At the heart of Edgardo Colón-Emeric’s book is the historical and theological event of the transfiguration and the ways that Oscar Romero became a witness to this manifestation of the human-divine relationship. With the transfiguration as a prism, Óscar Romero's Theological Vision: Liberation and the Transfiguration of the Poor begins to develop a theology arising from Romero’s writings that is at once in dialogue with patristic sources as well as with the socio-historical reality of El Salvador. The result is a unique encounter between Irenaeus and Romero, between the early church and the contemporary margins of the church, and between traditional sources for theology and the theological source that is Latin America. This work is a clear example of why some theologians advocate for Oscar Romero as a doctor of the church.
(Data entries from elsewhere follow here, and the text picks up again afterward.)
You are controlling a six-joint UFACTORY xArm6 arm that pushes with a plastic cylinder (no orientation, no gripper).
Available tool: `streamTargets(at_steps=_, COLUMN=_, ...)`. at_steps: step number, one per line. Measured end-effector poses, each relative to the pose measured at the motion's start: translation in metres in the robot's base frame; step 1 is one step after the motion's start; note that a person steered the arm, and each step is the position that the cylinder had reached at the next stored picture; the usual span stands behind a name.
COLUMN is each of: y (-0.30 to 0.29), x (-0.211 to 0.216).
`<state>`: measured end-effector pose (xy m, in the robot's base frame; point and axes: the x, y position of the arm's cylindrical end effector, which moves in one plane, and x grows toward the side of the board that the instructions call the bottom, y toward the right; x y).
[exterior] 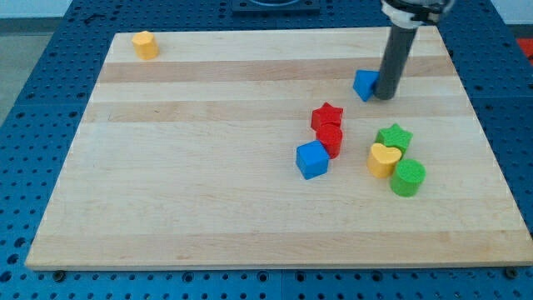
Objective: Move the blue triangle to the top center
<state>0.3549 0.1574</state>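
The blue triangle [364,84] lies on the wooden board [208,192] in the upper right part, partly hidden by the rod. My tip [385,96] rests against the triangle's right side, touching it. The rod rises from there out of the view's top.
A red star [327,117] and a red block [330,139] sit just below and left of the triangle, with a blue cube [313,159] under them. A green star [393,137], yellow heart [382,160] and green cylinder [408,177] cluster at the right. A yellow block [145,44] sits at the top left corner.
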Motion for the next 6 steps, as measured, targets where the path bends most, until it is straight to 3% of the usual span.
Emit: streamTargets(at_steps=6, y=-0.113, x=-0.087)
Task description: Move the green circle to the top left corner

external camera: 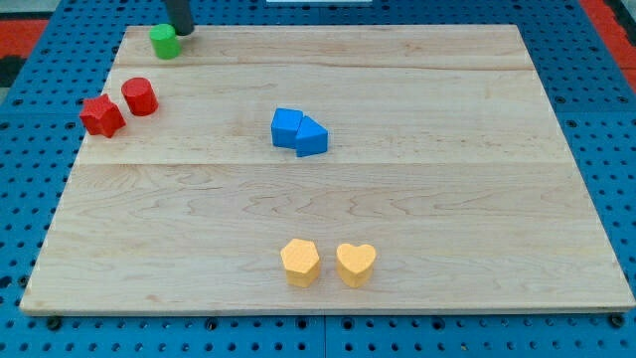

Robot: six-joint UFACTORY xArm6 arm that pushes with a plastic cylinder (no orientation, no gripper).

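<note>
The green circle [165,42] stands on the wooden board [417,199] close to its top left corner. My tip [183,31] comes down from the view's top edge and rests just to the right of the green circle, touching or nearly touching it. Only the lowest part of the rod shows.
A red circle [140,96] and a red star [101,116] sit near the board's left edge. Two blue blocks [299,131] touch each other near the middle. A yellow hexagon [300,263] and a yellow heart [356,265] sit near the bottom edge.
</note>
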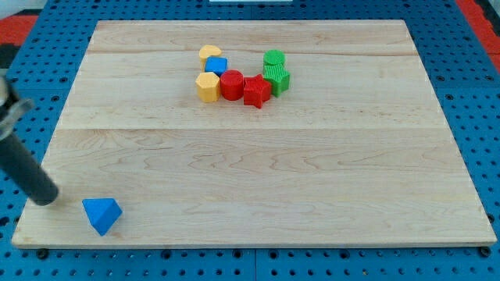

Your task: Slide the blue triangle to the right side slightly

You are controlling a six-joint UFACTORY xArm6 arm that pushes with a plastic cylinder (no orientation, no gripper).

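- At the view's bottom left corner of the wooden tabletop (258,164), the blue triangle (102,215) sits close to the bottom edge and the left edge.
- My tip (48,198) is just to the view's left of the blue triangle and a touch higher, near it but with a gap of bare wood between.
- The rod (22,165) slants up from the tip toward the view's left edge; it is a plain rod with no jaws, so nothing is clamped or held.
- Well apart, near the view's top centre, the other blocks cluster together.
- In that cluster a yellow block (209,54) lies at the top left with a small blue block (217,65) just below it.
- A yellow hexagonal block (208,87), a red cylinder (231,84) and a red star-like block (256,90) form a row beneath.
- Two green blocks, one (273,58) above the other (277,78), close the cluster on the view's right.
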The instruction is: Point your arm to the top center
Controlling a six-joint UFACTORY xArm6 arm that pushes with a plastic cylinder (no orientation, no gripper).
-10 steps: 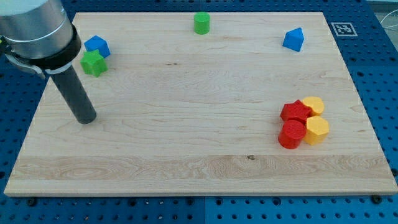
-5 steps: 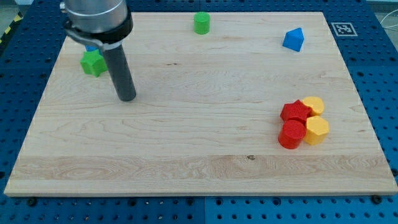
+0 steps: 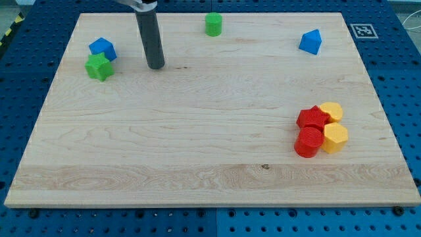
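Observation:
My tip (image 3: 156, 66) rests on the wooden board (image 3: 197, 151) in its upper left part. It is right of the blue block (image 3: 102, 48) and the green star block (image 3: 99, 66), apart from both. The green cylinder (image 3: 213, 24) stands at the top centre, up and to the right of my tip, well apart from it.
A blue block (image 3: 310, 41) sits at the upper right. At the right, two red blocks (image 3: 310, 129) and two yellow blocks (image 3: 333, 126) are clustered together, touching. A fiducial tag (image 3: 363, 30) is on the board's top right corner.
My tip has moved up and to the right, from the left side of the board to near the top, closer to the green cylinder. No block has moved.

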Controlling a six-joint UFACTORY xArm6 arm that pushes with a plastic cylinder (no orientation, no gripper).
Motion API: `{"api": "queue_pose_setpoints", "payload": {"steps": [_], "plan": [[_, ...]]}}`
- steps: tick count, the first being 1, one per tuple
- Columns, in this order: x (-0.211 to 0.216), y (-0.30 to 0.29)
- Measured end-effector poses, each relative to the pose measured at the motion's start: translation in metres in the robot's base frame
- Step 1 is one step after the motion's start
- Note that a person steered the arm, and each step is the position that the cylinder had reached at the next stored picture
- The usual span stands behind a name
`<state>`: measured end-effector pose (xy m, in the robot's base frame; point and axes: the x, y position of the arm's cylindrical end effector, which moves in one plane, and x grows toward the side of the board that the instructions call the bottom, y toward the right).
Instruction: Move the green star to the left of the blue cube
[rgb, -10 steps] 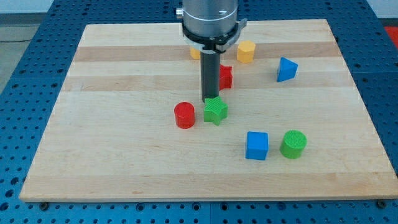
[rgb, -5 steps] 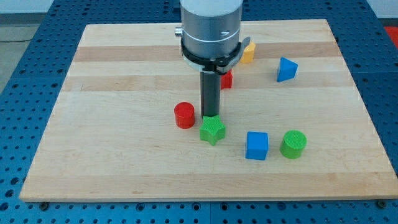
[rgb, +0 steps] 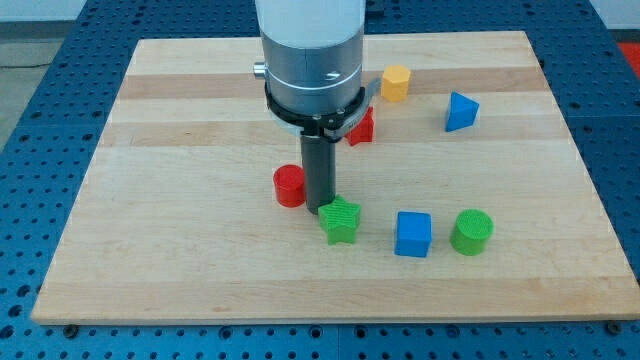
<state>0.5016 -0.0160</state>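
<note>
My tip (rgb: 320, 208) has no jaws to open or close. It touches the far left edge of the green star (rgb: 340, 220). The red cylinder (rgb: 290, 186) sits just left of the rod. The blue cube (rgb: 413, 233) is right of the star, near it.

My arm (rgb: 310, 45) shows as a broad cylinder, pale grey above, shinier metal lower down; a black ring with small side lugs closes its base; below it a straight dark rod narrows to my tip (rgb: 320, 209); no cables visible.
</note>
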Motion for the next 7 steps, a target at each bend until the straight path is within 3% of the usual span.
{"api": "queue_pose_setpoints", "payload": {"steps": [3,7], "plan": [[-0.01,0.013],[0.01,0.013]]}}
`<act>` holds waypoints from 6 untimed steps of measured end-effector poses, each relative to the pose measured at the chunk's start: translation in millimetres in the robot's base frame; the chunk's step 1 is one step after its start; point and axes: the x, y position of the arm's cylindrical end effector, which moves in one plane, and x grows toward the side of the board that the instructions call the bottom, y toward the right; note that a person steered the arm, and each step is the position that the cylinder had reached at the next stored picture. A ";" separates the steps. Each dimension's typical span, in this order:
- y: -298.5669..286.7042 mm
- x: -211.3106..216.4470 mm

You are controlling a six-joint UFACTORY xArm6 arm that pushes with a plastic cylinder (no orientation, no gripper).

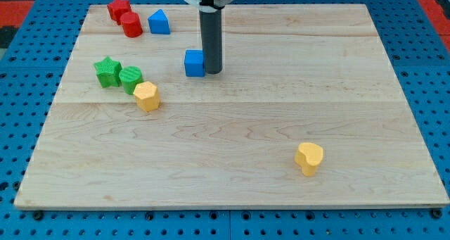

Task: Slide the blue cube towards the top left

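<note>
So the blue cube [195,62] sits in the upper middle of the wooden surface [232,177], and my tip [212,72] is parked right against its right-hand side, touching or near enough. No claw on this rig, just the rod, so there's nothing to open or shut.

The cube looks like a small, light, rigid block, so it should slide easily on smooth wood but might spin if pushed off-centre. I'd contact it low on the right, toward the view's bottom corner. The blue wedge-like block [159,22] and red blocks [125,17] sit up there, so watch for bumps.
</note>
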 end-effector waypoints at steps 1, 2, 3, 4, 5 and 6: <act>0.0 3.2; -8.8 8.5; -44.6 5.3; -80.3 -25.3; -89.3 -27.9; -67.1 -51.9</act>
The book begins with a scandal—the scandal of poverty and of the incarnation, or to use Romero’s words, the scandal that “the poor are the incarnation of Christ” (1). To this is added the further scandal of the transfiguration that reveals the divine presence in the human person, and more specifically, to quote Romero and echo Irenaeus, “that the glory of God is the living poor” (20). This theocentric vision of the poor becomes the foundation for analyzing Romero’s understanding of scripture and preaching (chap. 2), soteriology (chap. 3), christology (chap. 4), ecclesiology (chap. 5), and eschatology (chap. 6).
As a pastor, Romero was above all a preacher whose homilies are a pastoral source for theological reflection. In chapter 2 Colón-Emeric examines Romero’s criteria for authentic preaching through an analysis of Romero as a microphone of Christ—a voice of the Word of God, who brings together the eternal Word with the silenced voices of a suffering humanity. The chapter takes a nuanced approach to the contentious notion of Romero as a “voice of the voiceless” by addressing both the danger and responsibility that comes with speaking for others, or what may be called the ethics of representation. If Romero was a microphone who amplified the Word and the voice of the poor, such amplification was only possible because he remained close to both sources of truth about that reality.
In chapter 3 Latin America’s history of violence and bloodshed leads to a consideration of salvation as a people’s ongoing collective transfiguration from a pedagogy of death to a pedagogy of life. Building upon insights from Latin American liberation theologians, the pastoral letters of the current archbishop of El Salvador, and an analysis of Romero’s homilies for the feast of the transfiguration, Colón-Emeric argues for salvation as a process of humanization and the construction of a civilization of love that reveals the God of life.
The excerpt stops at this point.